In our earlier work [15] we have used the almost same example (with minor modifications) to illustrate an alternative formalism (c.f. Section 1.1 in the current paper) where queries, also implemented in the rewriting system, but using meta-level features, are deterministic. This makes them behave like a classical queries, but because of determinism it is not possible to simulate user input directly. Instead, a separate mechanism had to be introduced to simulate non-deterministic input choice. Secondly, DML expressions in [15] did not add or, more importantly, delete facts from the database directly. Instead, they return pairs (which need to be specified in the DML expression itself) of (multi)sets of facts: those to be deleted and those to be added. However, in this particular example (and we believe it is typical) facts to be deleted are matched by parts of the patterns in the query. This (in [15]) led to code duplication, and suggested natural use of rewriting rules (which, of course, replaces matched subterms), and ultimately led to the formalism described in this paper.

Remark 7.2

We have implemented both the syntax and semantics of $\mathcal{Q}_{\Sigma,\mathcal{D}}^{\text{\tt Cnd}}$ and $\mathcal{Q}_{\Sigma,\mathcal{D}}^{\text{\tt Dml}}$ in Maude [44]. The implementation is available on the project’s website [45]. To test the implementation we have used specification of the business process described above (also available from [45]). The specification compiles into a Maude’s system module which contains definitions of 196 operators, 285 equations and 83 rewriting rules (in actual implementation we used equations in place of deterministic rewriting rules).

Let us now describe a simple example of a reachability analysis with the specification just described. Let

\text{\tt initDB}:=\text{\tt agent}(a_{1})\circ\text{\tt agent}(a_{2})\circ\text{\tt cust}(c_{1})\circ\text{\tt cust}(c_{2})\circ\text{\tt rest}(r_{1})\circ\text{\tt rest}(r_{2})\circ\sharp(7)
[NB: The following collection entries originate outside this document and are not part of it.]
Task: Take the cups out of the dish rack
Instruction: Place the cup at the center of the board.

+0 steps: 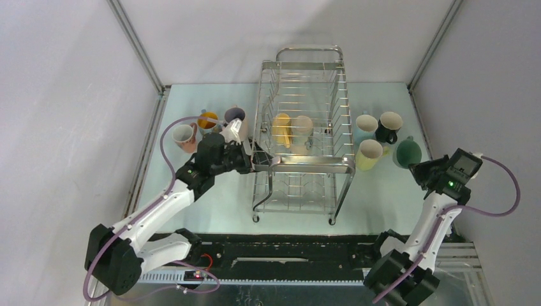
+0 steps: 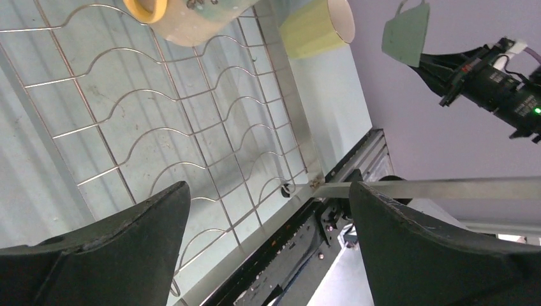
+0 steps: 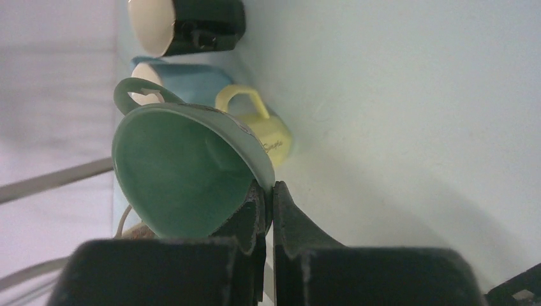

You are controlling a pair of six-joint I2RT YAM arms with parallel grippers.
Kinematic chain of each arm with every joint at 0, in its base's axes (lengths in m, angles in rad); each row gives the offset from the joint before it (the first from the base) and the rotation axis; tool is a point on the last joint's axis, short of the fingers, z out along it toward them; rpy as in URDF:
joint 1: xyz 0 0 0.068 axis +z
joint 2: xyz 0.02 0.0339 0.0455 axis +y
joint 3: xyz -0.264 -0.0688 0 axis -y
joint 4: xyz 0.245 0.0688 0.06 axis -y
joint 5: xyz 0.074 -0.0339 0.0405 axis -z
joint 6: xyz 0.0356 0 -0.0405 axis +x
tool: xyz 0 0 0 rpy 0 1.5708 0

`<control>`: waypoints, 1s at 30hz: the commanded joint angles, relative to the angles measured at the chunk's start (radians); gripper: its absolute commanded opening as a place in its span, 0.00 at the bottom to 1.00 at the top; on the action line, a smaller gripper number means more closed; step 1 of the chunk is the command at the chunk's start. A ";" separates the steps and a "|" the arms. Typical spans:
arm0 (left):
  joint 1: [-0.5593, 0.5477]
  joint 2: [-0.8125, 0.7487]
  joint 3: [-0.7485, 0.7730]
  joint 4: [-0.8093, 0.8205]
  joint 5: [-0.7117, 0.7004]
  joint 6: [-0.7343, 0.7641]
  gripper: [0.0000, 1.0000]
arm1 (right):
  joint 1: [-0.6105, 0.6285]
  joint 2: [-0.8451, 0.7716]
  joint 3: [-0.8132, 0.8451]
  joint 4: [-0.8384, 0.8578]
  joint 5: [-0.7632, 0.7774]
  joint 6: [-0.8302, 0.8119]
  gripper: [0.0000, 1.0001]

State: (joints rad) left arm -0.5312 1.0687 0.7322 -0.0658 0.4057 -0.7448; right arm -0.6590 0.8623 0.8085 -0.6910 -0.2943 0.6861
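The chrome dish rack stands mid-table. Two cups lie in its upper tier, a yellow one and a cream one. My left gripper is open at the rack's left front corner; in the left wrist view its fingers straddle the lower wire tier with nothing between them. My right gripper is shut on the rim of a green cup, which it holds tilted at the right of the table. The green cup also shows in the left wrist view.
A pink cup, an orange cup and a pale cup stand left of the rack. A light blue cup, a black cup and a pale yellow cup stand right of it. Walls close in both sides.
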 commanded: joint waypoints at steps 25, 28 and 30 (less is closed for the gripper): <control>0.005 -0.052 -0.001 -0.113 0.174 0.150 1.00 | 0.023 0.433 0.078 0.231 0.105 -0.032 0.00; 0.005 -0.041 -0.001 -0.110 0.184 0.147 1.00 | 0.036 0.498 0.096 0.246 0.115 -0.038 0.00; 0.005 -0.039 -0.003 -0.110 0.185 0.146 1.00 | 0.039 0.528 0.109 0.249 0.125 -0.049 0.00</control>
State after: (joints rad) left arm -0.5297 1.0233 0.7322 -0.1905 0.5552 -0.6193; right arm -0.6300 1.3464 0.8494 -0.5163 -0.1963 0.6525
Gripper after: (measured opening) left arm 0.996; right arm 0.020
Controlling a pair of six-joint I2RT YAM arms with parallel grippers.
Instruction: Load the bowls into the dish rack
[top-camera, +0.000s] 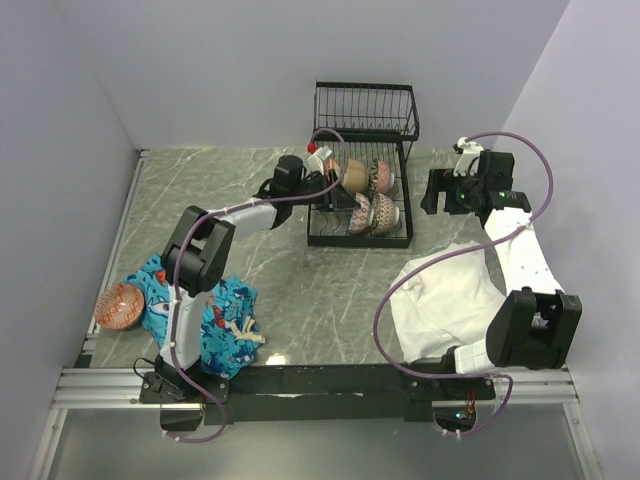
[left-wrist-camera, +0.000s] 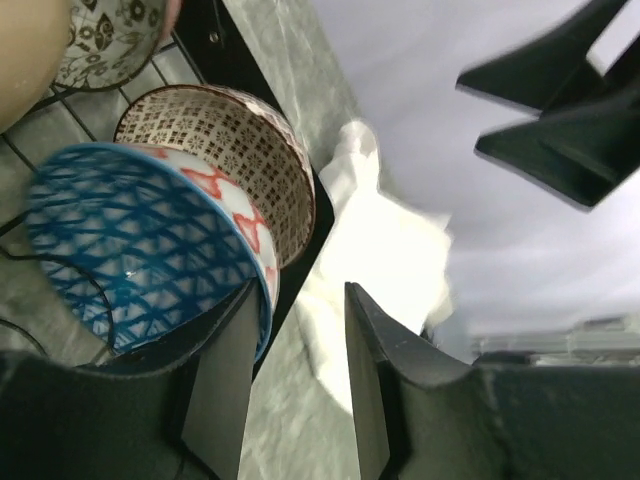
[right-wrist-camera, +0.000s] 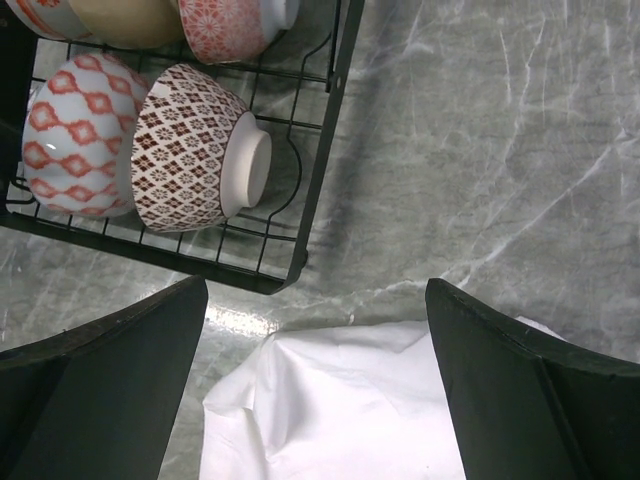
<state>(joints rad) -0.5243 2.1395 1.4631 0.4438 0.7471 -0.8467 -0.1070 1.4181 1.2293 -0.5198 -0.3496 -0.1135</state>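
Observation:
The black wire dish rack (top-camera: 364, 128) stands at the back middle, and several patterned bowls rest on edge in its base. My left gripper (top-camera: 338, 195) reaches into the base from the left. In the left wrist view it (left-wrist-camera: 300, 295) is open, with only table and white cloth between the fingers. Its left finger (left-wrist-camera: 215, 390) lies against the rim of a bowl that is blue inside (left-wrist-camera: 130, 250), next to a brown-patterned bowl (left-wrist-camera: 240, 150). My right gripper (top-camera: 437, 192) hangs wide open and empty right of the rack (right-wrist-camera: 320, 170). An orange bowl (top-camera: 120, 305) sits at the far left.
A white cloth (top-camera: 445, 295) lies front right, under my right gripper (right-wrist-camera: 315, 290). A blue patterned cloth (top-camera: 215, 320) lies front left, with the orange bowl at its edge. Grey walls close in the marble table (top-camera: 260, 200) on three sides.

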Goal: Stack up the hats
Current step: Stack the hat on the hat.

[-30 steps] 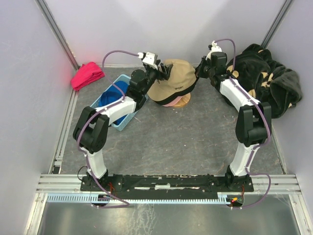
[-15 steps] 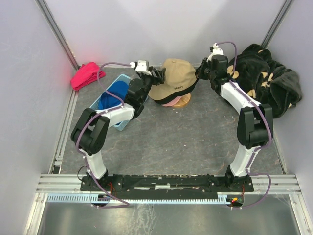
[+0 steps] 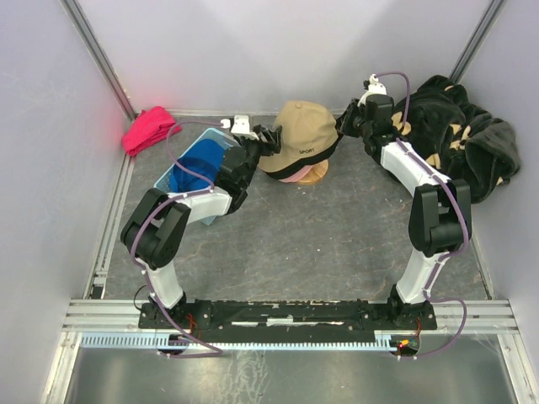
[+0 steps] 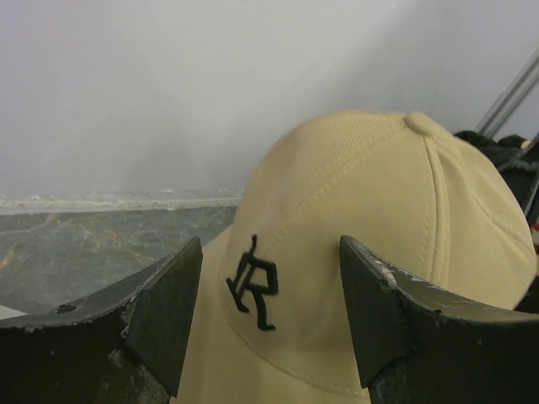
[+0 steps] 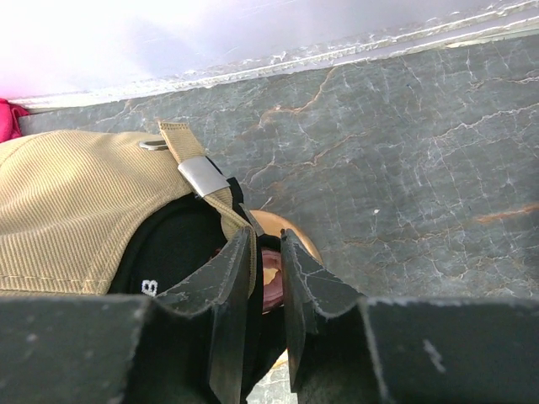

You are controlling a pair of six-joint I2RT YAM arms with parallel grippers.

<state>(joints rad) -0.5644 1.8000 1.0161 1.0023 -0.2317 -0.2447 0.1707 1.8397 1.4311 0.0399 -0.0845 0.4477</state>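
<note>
Stack of hats (image 3: 313,160), tan cap (image 3: 305,130) topmost

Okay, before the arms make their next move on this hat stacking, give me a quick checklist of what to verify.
1. Left gripper open and empty: ok.
2. Right gripper empty: ok, jaws narrowly parted beside the strap of the tan hat.
3. Tan hat seated on the black hat and pink hat: ok.
4. Blue hat on the stack: not ok, it lies in the bin.
5. Blue hat's brim free to grasp: cannot tell, no brim shows.
</note>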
be an initial database of facts. Let

\text{\tt initDBN}:=C(\imath^{\text{\tt Offer}}_{0})\circ C(\imath^{\text{\tt Book}}_{0})\circ C(\imath^{\text{\tt Url}}_{0})\circ C(\imath^{\text{\tt Person}}_{0})
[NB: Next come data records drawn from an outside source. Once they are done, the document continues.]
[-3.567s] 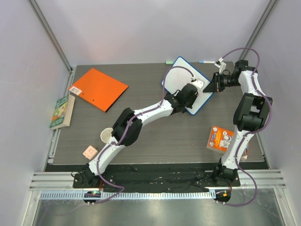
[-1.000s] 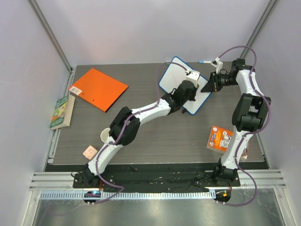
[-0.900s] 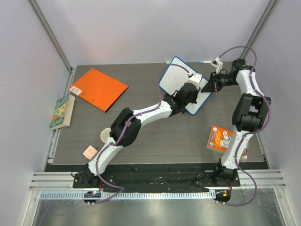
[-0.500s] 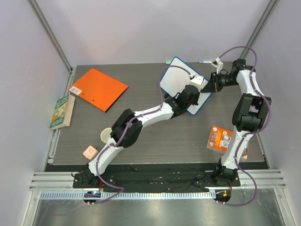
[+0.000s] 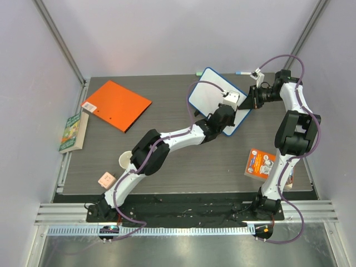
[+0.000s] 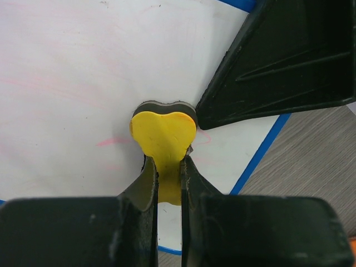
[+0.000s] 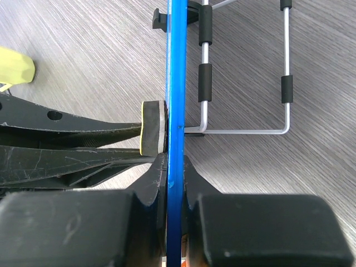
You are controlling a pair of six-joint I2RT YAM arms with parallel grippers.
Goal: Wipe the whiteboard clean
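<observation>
Whiteboard (image 5: 214,94) sat toward 1 o'clock on dark surface (image 5: 167,161), wire stand (image 7: 245,72) at its back. Face mostly white; one faint red streak (image 6: 114,141) just at 9 o'clock of yellow eraser (image 6: 164,133), paler pink smears further toward 10 o'clock. Eraser pressed flat on face, left fingers (image 6: 146,183) closed on its tail. Right fingers (image 7: 191,181) clamped on blue rim at board's 3 o'clock edge, steadying it. My read: bulk wiped, ghost marks left; few more passes needed.

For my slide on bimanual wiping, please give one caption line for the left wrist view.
Left gripper holds a yellow eraser against the whiteboard, beside a faint red mark.
</observation>
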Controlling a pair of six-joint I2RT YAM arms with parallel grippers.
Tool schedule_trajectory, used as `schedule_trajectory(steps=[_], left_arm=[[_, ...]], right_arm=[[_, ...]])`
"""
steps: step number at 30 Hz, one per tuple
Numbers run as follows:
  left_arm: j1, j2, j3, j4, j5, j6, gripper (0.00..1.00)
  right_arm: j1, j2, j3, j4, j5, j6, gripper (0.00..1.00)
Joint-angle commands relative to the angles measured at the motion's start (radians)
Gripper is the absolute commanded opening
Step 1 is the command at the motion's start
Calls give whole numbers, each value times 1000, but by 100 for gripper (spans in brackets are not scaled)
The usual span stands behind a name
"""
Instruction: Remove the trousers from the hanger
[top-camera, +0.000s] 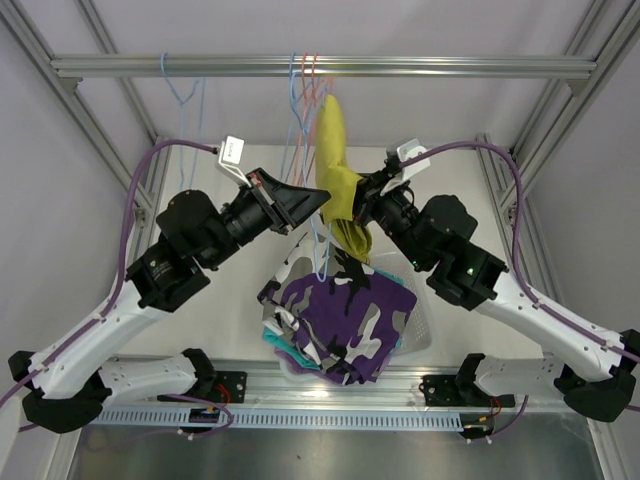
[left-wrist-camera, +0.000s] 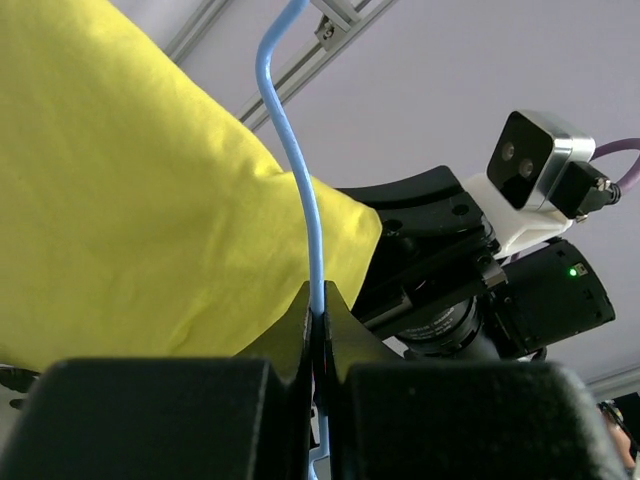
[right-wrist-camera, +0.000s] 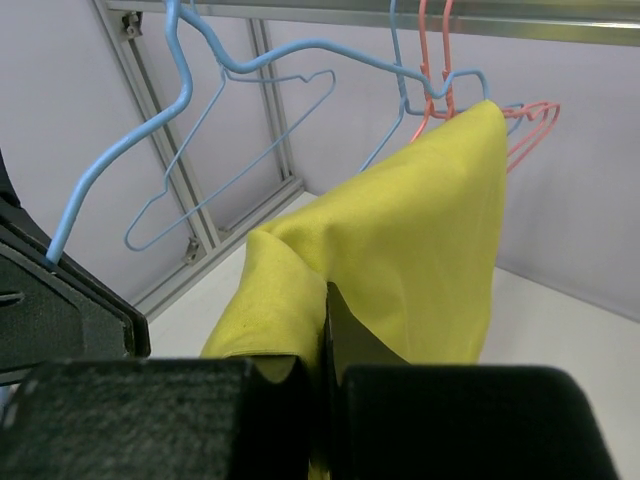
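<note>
Your left gripper (left-wrist-camera: 318, 312) is clamped shut on the blue hanger (left-wrist-camera: 298, 180). Your right gripper (right-wrist-camera: 326, 300) pinches the yellow trousers (right-wrist-camera: 410, 230), which hang among hangers under the rail (top-camera: 450, 67).

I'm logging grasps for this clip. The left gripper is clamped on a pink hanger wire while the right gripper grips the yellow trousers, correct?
Not quite. The left gripper is shut on a blue hanger wire, not a pink one; the left wrist view shows it. The right gripper does grip the yellow trousers.
</note>
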Motion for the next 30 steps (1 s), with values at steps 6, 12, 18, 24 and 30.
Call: schedule_trajectory(steps=[6, 12, 18, 24, 30], left_arm=[[5, -48, -48, 57, 17, 48, 0], [13, -57, -151, 97, -9, 36, 0], [13, -30, -189, 128, 1, 18, 0], [11, 13, -182, 120, 15, 24, 0], [4, 94, -127, 54, 8, 71, 0]], right_arm=[[-8, -76, 194, -2, -6, 0, 0], [-8, -93, 340, -128, -42, 9, 0], [-8, -124, 403, -188, -59, 26, 0], [-8, -145, 447, -233, -66, 35, 0], [-8, -112, 579, -314, -74, 24, 0]])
be an initial multiset of fresh facts. Finally, let

\text{\tt initState}:=\mathfrak{n}(\text{\tt initDB},\text{\tt initDBN})

be an initial state. Note that since the token is parametrized by 7, it follows that we can make at most seven successful business steps from this state. We are interested in checking if we can reach from initState (in no more than 7 business steps) the state in which there exists a closed offer (and accepted associated booking) from the database with no bookings and offers. Formally, we want to reach the state matching

\mathfrak{n}(F\circ\text{\tt Offer}(o_{1},\text{\tt closed},r_{1},a_{1})\circ\text{\tt Book}(b_{1},\text{\tt accepted},o_{1},c_{1}),F_{\mathbf{n}}).

Using our implementation [45] we can easily check that a matching state is indeed reachable in 6 business steps (Maude reported 525165 actual rewritings in 2528ms).

8 Conclusion

We have presented a multiset non-deterministic query and data manipulation language $\mathcal{Q}_{\Sigma,\mathcal{D}}$ based on conditional term rewriting. The intended application of this language is in specification, simulation and reachability analysis of data-centric business processes. However, the remarkable features of $\mathcal{Q}_{\Sigma,\mathcal{D}}$ , particularly non-determinism and non-standard approach to variable binding, make it interesting on its own. We show that non-determinism of queries is useful for simulating user choices, but we also provide easily identifiable syntactic restrictions which ensure uniqueness of query results. Interestingly, this non-determinism leads to bisimulation-like definitions of logical equivalence between formulas. In the last section we demonstrated how sets of DML queries can be used to specify a business process and we provide a simple framework for simulation and testing.

$\mathcal{Q}_{\Sigma,\mathcal{D}}$ is a multiset query language. Most formal query languages, including relational calculus and algebra, are based on sets. One under-appreciated fact is that SQL is really a multiset query language, and for a very good reason — removing duplicates is expensive. While this was not our primary reason to use multisets, we believe that using multiset languages encourages query design which avoids unnecessary expensive operations, and takes the complexity of query execution into account better than set-based languages.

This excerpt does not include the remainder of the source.